**Work instructions:** Filter the records below down to lines containing "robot".

**Data:**
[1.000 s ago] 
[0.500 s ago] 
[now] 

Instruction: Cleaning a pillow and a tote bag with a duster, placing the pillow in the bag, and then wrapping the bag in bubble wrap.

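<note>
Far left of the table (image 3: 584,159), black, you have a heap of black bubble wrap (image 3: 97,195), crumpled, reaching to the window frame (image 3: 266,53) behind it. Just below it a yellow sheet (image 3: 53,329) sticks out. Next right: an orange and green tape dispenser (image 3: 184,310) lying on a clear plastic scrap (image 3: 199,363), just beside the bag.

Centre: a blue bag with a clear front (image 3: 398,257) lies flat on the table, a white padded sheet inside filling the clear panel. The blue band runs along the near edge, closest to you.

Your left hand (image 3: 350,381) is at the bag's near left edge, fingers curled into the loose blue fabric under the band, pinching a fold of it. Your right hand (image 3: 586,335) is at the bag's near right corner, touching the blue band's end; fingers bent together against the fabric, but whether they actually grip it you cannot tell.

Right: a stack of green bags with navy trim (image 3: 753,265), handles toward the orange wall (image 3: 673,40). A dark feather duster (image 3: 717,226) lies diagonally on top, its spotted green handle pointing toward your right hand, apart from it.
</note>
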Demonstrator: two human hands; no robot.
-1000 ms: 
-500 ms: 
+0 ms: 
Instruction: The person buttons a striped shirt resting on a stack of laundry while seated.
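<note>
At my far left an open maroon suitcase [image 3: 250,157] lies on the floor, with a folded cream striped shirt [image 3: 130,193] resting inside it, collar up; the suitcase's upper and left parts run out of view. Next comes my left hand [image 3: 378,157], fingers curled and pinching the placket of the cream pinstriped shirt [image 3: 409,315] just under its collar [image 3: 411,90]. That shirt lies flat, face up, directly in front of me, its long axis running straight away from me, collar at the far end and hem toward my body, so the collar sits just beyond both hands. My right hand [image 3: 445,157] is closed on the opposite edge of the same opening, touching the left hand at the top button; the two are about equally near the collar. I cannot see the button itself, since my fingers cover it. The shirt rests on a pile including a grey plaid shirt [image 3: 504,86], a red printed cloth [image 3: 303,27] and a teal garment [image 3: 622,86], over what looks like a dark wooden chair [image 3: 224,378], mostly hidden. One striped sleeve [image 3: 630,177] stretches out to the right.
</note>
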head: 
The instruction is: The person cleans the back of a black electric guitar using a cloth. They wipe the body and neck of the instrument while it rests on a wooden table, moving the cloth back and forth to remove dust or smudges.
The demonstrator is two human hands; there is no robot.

**Solution for this exercise:**
Demonstrator: two human hands; no robot.
The demonstrator is two human hands; there is no robot.

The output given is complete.